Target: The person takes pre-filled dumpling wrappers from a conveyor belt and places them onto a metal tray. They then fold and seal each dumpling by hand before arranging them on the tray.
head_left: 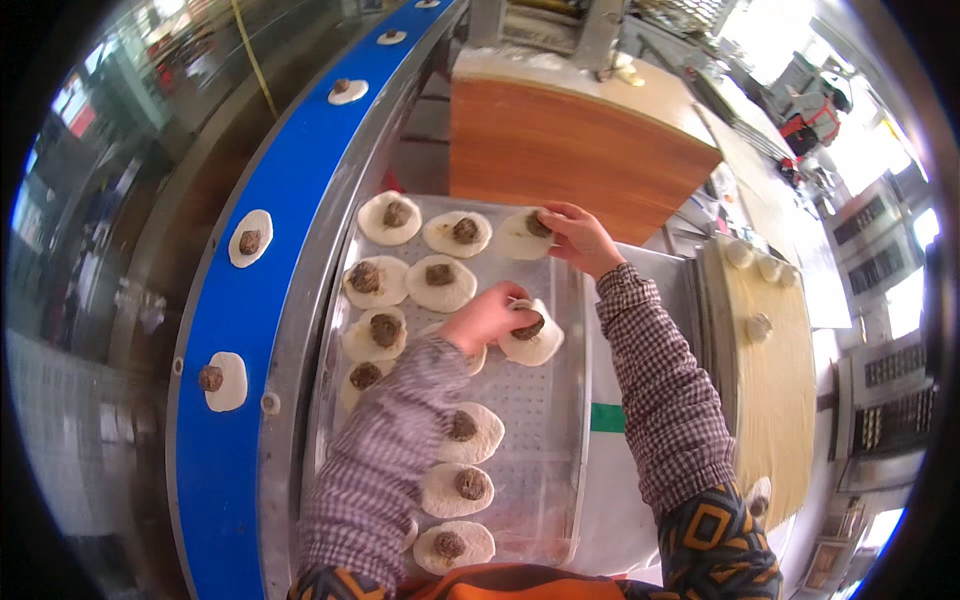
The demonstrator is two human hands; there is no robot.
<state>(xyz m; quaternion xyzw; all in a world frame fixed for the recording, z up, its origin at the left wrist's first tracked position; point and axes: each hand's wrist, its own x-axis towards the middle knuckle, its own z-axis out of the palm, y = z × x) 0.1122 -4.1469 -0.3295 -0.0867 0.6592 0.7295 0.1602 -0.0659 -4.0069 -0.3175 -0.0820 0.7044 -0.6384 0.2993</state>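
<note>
My left hand (488, 316) is closed on a dough round with a brown filling ball (536, 344), held over the perforated metal tray (545, 440). At the tray's far right corner, my right hand (583, 238) has its fingers closed on another filled dough round (518, 238), thumb and fingertips by its filling. Several more flat white dough rounds, each topped with a brown ball, lie in columns on the tray, such as the filled dough round (441, 284) near my left hand. My left hand and forearm partly cover some of them.
A blue conveyor belt (225, 320) runs along the left, carrying spaced dough rounds with filling. Beyond the tray stands a wooden-fronted table (570, 150). On the right, a cloth-covered stack (770, 390) bears small dough pieces. Another person (812, 122) is far off at upper right.
</note>
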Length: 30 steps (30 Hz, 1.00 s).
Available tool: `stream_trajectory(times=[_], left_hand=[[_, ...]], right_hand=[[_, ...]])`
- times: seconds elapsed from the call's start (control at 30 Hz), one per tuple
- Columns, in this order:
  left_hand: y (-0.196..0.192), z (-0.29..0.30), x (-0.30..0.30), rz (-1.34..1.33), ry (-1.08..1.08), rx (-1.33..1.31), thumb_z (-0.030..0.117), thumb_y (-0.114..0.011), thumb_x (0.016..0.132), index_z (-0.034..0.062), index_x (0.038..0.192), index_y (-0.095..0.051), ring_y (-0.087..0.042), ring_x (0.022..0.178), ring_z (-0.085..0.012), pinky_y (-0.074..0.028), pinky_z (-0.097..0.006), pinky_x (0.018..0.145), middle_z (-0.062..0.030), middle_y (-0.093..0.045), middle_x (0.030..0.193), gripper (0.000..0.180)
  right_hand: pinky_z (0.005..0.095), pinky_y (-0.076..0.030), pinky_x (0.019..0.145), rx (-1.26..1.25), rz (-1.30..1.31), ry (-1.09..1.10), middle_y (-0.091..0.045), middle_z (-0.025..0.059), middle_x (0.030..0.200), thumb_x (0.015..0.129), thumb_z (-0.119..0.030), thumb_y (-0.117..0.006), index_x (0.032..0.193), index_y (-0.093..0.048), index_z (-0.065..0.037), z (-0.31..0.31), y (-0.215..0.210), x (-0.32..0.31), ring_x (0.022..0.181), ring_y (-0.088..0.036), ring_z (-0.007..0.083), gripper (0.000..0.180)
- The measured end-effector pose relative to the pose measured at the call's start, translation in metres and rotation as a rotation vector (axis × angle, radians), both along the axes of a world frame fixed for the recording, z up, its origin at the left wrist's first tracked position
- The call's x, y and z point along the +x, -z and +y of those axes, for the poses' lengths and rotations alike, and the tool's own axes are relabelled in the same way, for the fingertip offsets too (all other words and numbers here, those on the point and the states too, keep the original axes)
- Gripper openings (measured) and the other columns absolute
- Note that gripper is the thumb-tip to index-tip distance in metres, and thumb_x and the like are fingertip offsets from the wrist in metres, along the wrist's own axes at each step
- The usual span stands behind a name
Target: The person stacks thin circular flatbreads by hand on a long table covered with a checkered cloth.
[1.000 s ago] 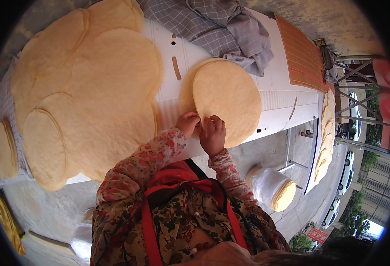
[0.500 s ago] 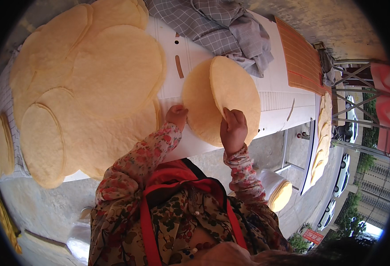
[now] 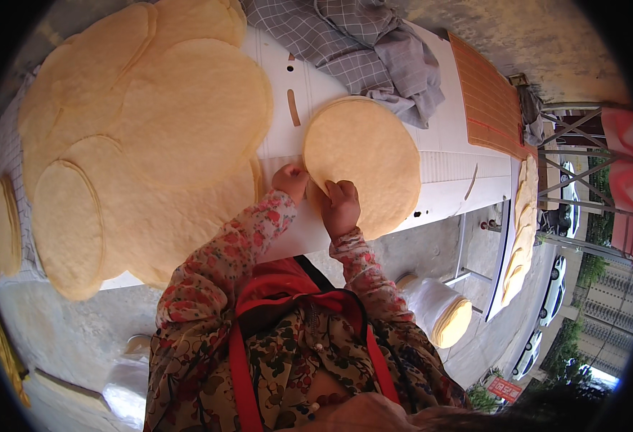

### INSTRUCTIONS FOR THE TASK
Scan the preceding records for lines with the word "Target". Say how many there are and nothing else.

### OUTPUT OF THE TASK
2